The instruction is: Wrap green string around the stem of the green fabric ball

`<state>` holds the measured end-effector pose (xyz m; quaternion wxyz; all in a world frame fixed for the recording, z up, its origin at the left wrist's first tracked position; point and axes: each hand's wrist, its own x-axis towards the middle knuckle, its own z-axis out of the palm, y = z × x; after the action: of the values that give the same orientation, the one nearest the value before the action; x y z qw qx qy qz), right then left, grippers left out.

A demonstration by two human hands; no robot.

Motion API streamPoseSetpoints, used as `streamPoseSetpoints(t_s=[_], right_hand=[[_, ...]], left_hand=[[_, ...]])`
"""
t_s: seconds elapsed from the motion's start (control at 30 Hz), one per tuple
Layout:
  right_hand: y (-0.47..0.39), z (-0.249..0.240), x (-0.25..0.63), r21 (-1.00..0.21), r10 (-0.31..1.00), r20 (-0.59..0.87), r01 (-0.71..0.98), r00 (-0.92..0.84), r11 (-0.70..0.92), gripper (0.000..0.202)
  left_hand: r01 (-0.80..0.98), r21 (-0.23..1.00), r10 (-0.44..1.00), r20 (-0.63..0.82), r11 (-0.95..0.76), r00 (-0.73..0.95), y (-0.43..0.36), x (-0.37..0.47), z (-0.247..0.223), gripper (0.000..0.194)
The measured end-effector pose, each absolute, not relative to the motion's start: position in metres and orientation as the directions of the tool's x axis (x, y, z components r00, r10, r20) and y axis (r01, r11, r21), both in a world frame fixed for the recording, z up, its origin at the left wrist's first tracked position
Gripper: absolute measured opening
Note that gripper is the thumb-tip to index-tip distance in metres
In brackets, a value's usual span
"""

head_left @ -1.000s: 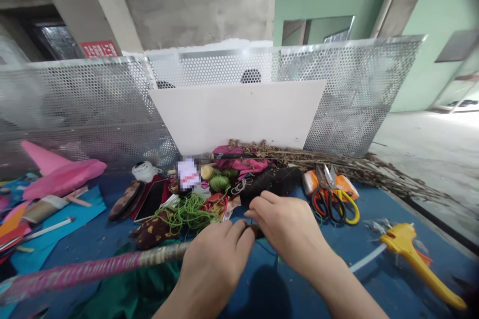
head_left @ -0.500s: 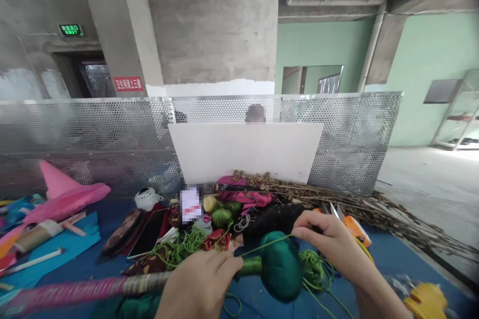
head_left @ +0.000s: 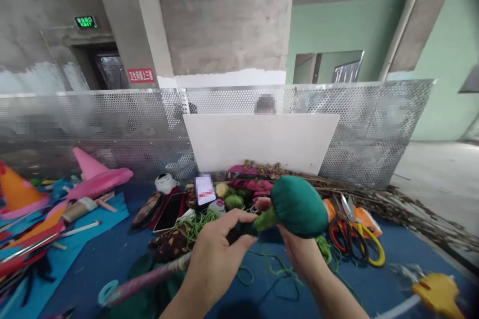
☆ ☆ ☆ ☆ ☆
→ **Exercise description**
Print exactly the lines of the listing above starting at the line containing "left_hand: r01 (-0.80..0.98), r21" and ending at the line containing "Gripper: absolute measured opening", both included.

→ **Result**
  left_hand: r01 (-0.80..0.98), r21 (-0.23..1.00), r10 (-0.44..1.00), r20 (-0.63..0.82), r11 (-0.95..0.76), r00 (-0.73..0.95), y (-0.43..0.36), x (-0.37..0.47), z (-0.247..0.223), gripper (0.000..0.194)
The measured end-effector pose, each absolute, not relative to the motion's start: position in metres and orientation as the directions of the tool's x axis (x, y, z components r00, r10, r20) and y axis (r01, r11, r21), both in a world frame fixed for the recording, z up, its origin at the left wrist's first tracked position
Gripper: absolute measured opening

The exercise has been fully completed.